(SUPPLIED INFORMATION Opens)

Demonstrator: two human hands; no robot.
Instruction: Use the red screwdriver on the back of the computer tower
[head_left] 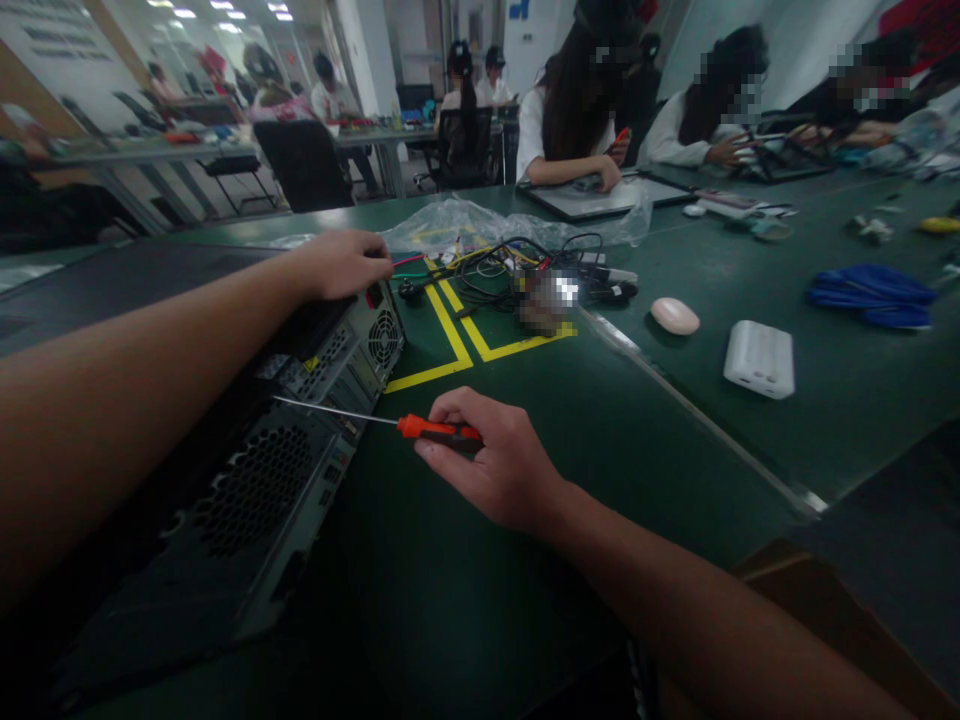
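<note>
Holding the screwdriver (421, 428): right hand (499, 458), thumb and fingers pinching its orange-and-black handle; tip at the computer case (255, 490), contact unclear.
Left hand (346, 262): over the far top edge; cannot tell whether gripping.
Computer case: left side, on the green table (465, 590).

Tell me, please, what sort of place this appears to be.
Probably a shared electronics workshop or training room: a computer case is on the green table, the right hand holds a screwdriver, and other people are busy nearby.
</note>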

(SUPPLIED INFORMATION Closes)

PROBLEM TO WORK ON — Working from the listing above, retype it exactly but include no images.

SOLUTION TO THE EXERCISE —
Demonstrator: two human hands; no robot.
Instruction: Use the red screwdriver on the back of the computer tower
[head_left] 
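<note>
Holding the screwdriver (421, 428): right hand (499, 458), thumb and fingers pinching its orange-and-black handle; tip at the computer case (255, 490), contact unclear.
Left hand (346, 262): over the far top edge; cannot tell whether gripping.
Computer case: left side, on the green table (465, 590).

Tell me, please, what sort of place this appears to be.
Probably a shared electronics workshop or training room: a computer case is on the green table, the right hand holds a screwdriver, and other people are busy nearby.
</note>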

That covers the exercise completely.